Activity>
Repeat the full listing exactly.

*** Opening Dataset content ***

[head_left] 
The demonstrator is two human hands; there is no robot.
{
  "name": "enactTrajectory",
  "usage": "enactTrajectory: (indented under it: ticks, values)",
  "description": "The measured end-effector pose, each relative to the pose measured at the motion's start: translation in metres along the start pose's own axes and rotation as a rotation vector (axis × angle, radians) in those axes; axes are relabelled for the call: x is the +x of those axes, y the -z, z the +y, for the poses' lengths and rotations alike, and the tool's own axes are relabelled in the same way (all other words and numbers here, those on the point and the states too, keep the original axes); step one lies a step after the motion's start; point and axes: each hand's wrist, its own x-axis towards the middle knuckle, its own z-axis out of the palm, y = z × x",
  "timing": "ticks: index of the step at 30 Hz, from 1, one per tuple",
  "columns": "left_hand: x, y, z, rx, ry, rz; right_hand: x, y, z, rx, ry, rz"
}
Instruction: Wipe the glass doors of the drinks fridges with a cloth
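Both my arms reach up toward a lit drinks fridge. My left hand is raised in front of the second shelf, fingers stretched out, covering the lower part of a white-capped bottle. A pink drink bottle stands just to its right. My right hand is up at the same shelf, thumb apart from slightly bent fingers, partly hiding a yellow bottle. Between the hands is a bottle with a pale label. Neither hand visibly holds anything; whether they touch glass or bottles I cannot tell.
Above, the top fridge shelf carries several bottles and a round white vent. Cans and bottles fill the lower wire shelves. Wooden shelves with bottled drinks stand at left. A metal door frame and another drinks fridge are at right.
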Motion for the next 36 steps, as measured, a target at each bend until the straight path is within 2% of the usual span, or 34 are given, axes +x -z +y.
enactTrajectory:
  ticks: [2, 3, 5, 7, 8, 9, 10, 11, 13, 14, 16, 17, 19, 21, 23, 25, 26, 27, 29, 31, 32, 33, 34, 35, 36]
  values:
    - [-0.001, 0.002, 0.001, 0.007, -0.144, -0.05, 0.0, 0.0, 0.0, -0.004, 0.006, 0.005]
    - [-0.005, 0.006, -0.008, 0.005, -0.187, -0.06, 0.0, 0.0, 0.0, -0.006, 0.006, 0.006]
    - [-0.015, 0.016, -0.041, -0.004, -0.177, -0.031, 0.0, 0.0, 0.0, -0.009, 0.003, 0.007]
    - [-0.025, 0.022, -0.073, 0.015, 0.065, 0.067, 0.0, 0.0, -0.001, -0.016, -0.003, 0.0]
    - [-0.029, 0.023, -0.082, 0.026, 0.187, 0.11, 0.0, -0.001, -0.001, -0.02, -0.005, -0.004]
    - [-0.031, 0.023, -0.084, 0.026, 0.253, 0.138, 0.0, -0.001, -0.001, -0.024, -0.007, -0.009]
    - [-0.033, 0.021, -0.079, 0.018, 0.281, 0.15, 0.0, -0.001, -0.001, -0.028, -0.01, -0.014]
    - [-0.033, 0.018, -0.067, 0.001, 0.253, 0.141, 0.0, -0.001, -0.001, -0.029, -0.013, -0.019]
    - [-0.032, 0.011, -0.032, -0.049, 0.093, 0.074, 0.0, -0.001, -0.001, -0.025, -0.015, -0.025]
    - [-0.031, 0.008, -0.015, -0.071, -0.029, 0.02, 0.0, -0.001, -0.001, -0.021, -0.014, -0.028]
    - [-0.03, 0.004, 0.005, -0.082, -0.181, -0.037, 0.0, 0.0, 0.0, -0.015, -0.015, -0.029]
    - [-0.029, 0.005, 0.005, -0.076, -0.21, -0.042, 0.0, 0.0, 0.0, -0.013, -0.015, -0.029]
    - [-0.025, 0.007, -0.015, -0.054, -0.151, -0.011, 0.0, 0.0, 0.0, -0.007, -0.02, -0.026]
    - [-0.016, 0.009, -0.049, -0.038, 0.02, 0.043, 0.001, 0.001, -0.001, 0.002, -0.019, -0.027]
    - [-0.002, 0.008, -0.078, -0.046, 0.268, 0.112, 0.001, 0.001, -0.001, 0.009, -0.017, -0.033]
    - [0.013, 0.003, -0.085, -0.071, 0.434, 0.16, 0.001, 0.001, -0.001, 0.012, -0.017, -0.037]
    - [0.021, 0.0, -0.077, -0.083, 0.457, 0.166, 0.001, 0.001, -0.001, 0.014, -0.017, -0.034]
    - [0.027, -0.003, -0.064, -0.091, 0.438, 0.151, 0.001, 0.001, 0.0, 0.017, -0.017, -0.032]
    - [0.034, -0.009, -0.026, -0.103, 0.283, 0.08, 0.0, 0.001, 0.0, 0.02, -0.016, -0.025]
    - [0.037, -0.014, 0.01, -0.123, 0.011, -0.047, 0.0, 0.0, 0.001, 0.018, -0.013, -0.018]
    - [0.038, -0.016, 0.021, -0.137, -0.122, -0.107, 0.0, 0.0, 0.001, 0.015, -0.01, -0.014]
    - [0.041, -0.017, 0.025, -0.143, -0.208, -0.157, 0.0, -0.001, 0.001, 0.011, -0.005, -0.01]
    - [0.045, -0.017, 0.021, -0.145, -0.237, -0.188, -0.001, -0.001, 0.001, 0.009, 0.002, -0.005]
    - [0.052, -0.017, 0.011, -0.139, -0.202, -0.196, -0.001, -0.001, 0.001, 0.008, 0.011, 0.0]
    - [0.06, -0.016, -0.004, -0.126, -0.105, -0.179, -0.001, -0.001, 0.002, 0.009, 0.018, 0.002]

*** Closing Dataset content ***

Written response>
[head_left] 
The demonstrator is two human hands; there is no robot.
{
  "name": "enactTrajectory",
  "usage": "enactTrajectory: (indented under it: ticks, values)",
  "description": "The measured end-effector pose, each relative to the pose measured at the motion's start: translation in metres along the start pose's own axes and rotation as a rotation vector (axis × angle, radians) in those axes; axes are relabelled for the call: x is the +x of those axes, y the -z, z the +y, for the poses' lengths and rotations alike, and the tool's own axes are relabelled in the same way (all other words and numbers here, those on the point and the states too, keep the original axes); step one lies a step after the motion's start; point and axes: each hand's wrist, its own x-axis towards the middle knuckle, its own z-axis out of the palm, y = z × x",
  "timing": "ticks: index of the step at 30 Hz, from 1, one per tuple",
  "columns": "left_hand: x, y, z, rx, ry, rz; right_hand: x, y, z, rx, ry, rz"
}
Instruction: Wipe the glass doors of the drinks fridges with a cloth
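Both my arms reach up toward a lit drinks fridge. My left hand is raised in front of the second shelf, fingers stretched out, covering the lower part of a white-capped bottle. A pink drink bottle stands just to its right. My right hand is up at the same shelf, thumb apart from slightly bent fingers, partly hiding a yellow bottle. Between the hands is a bottle with a pale label. Neither hand visibly holds anything; whether they touch glass or bottles I cannot tell.
Above, the top fridge shelf carries several bottles and a round white vent. Cans and bottles fill the lower wire shelves. Wooden shelves with bottled drinks stand at left. A metal door frame and another drinks fridge are at right.
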Motion for the next 36 steps, as measured, a target at each bend until the straight path is within 2% of the usual span, or 34 are given, axes +x -z +y.
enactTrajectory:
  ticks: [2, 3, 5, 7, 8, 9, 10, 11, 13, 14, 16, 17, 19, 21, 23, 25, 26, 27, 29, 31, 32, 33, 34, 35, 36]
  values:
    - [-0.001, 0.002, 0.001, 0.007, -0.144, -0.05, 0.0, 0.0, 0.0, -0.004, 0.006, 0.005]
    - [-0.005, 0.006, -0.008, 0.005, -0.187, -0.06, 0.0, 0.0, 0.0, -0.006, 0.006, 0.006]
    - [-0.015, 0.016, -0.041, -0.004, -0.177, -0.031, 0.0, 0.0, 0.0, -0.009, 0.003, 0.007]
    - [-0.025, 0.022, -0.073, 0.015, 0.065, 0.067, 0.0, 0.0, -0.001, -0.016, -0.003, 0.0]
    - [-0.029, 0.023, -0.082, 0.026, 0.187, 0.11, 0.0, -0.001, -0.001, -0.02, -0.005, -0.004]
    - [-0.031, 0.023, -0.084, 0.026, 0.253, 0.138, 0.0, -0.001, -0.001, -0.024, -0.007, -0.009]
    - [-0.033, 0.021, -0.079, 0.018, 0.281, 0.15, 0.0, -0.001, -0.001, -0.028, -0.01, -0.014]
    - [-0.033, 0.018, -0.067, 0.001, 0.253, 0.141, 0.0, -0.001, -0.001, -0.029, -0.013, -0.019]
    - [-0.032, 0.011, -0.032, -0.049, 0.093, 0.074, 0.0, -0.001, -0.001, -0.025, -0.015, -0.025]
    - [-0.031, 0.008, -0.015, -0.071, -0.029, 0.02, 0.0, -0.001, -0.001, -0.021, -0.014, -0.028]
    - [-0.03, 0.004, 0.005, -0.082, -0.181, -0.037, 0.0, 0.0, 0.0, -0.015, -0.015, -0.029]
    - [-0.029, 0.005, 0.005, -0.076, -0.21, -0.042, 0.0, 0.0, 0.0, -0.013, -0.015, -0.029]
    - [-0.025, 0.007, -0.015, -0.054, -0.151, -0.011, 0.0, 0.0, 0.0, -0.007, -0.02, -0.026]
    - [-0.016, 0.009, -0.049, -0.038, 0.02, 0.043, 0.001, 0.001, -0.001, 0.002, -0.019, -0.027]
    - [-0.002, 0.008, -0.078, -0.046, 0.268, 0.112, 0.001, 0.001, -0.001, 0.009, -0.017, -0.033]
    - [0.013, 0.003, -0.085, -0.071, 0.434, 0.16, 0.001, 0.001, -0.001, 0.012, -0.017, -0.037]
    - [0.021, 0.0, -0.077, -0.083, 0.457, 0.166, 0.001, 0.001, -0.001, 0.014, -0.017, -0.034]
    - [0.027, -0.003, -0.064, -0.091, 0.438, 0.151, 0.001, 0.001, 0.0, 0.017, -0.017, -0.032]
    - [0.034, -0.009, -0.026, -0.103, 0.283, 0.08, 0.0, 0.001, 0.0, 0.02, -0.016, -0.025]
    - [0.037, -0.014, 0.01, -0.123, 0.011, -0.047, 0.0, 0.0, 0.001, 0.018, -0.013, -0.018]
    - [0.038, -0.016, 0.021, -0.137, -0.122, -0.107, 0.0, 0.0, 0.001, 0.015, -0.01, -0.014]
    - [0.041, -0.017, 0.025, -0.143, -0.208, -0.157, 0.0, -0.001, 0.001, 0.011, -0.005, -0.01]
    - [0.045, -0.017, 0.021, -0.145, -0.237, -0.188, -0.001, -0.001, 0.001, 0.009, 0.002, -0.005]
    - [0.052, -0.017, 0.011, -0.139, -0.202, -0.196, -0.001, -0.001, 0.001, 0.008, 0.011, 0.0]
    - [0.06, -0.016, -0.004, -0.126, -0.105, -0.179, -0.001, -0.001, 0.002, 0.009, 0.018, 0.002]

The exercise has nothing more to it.